Protes belakangan ini dimulai di Iran setelah kematian Mahsa Amini, yang tewas dalam tahanan polisi setelah ditangkap karena mengenakan jilbab “secara tidak benar.”

“Penggunaan senjata api yang ceroboh dan melanggar hukum oleh pihak berwenang Iran terhadap demonstran, termasuk penggunaan peluru tajam, kembali mengungkapkan tingginya dampak kelambanan internasional yang tragis,” kata Heba Morayef, direktur Amnesty International untuk wilayah Timur Tengah dan Afrika Utara, dalam sebuah pernyataan. “Semua negara anggota Dewan HAM PBB harus mengambil tindakan tegas sekarang dan segera menyelenggarakan sidang khusus mengenai Iran untuk mencegah korban jiwa lebih lanjut.”
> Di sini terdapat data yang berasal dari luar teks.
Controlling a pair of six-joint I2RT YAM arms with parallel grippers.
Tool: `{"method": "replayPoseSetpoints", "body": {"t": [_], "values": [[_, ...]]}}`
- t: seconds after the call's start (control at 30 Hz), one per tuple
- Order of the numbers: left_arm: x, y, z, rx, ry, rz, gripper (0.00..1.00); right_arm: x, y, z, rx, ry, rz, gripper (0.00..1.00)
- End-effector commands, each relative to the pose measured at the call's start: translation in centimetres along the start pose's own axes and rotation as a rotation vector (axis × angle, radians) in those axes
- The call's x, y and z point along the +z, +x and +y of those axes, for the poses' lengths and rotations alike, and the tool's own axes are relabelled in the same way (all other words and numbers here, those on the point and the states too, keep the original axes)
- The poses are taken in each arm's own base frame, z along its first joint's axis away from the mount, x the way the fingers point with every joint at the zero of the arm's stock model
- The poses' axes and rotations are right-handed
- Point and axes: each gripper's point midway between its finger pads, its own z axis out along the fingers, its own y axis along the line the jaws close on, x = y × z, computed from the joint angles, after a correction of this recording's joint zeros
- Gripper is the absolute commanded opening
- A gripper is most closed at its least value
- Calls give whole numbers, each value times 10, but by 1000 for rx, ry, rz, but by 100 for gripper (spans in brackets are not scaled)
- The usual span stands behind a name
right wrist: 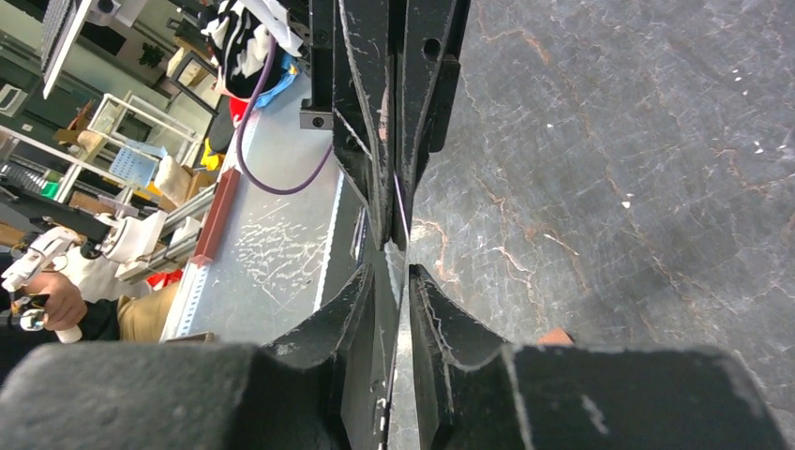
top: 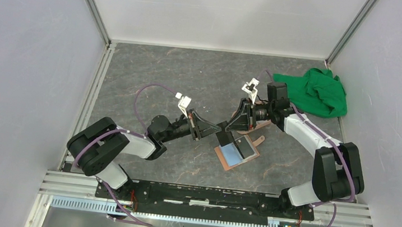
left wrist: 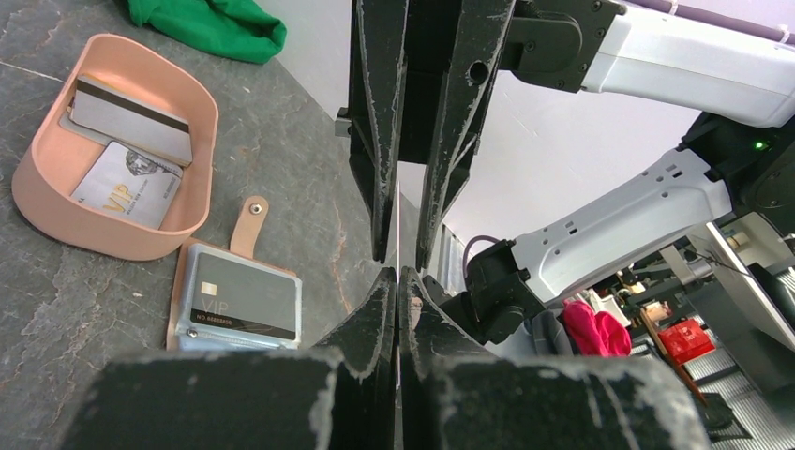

Amnesty mengatakan bahwa pada Rabu dan Kamis, pasukan keamanan Iran “meningkatkan penggunaan kekuatan mereka yang melanggar hukum – termasuk melepaskan tembakan dengan peluru tajam, mimis logam dan gas air mata – terhadap demonstran dan pelayat yang berkumpul di provinsi Kurdistan, Azerbaijan Barat, Kermanshah dan Lorestan.”

Morayef mengatakan, “Dewan HAM PBB harus menjelaskan kepada pihak berwenang Iran bahwa kejahatan mereka di bawah hukum internasional tak akan dibiarkan tidak diinvestigasi – atau tidak dihukum – dengan membentuk mekanisme akuntabilitas dan pelaporan independen mengenai Iran.”

“Kegagalan sekarang ini dalam memberlakukan mekanisme semacam itu, terlepas dari pembunuhan luas yang melanggar hukum terhadap demonstran sejak protes nasional pada Desember 2017-Januari 2018 merupakan indikasi betapa tragedi brutal semacam itu di Iran tampaknya telah dianggap normal,” kata Morayef.

Ia mengatakan, “Masyarakat internasional telah terlalu lama menunggu keadilan bagi keluarga korban dan pembela HAM.” [uh/ab]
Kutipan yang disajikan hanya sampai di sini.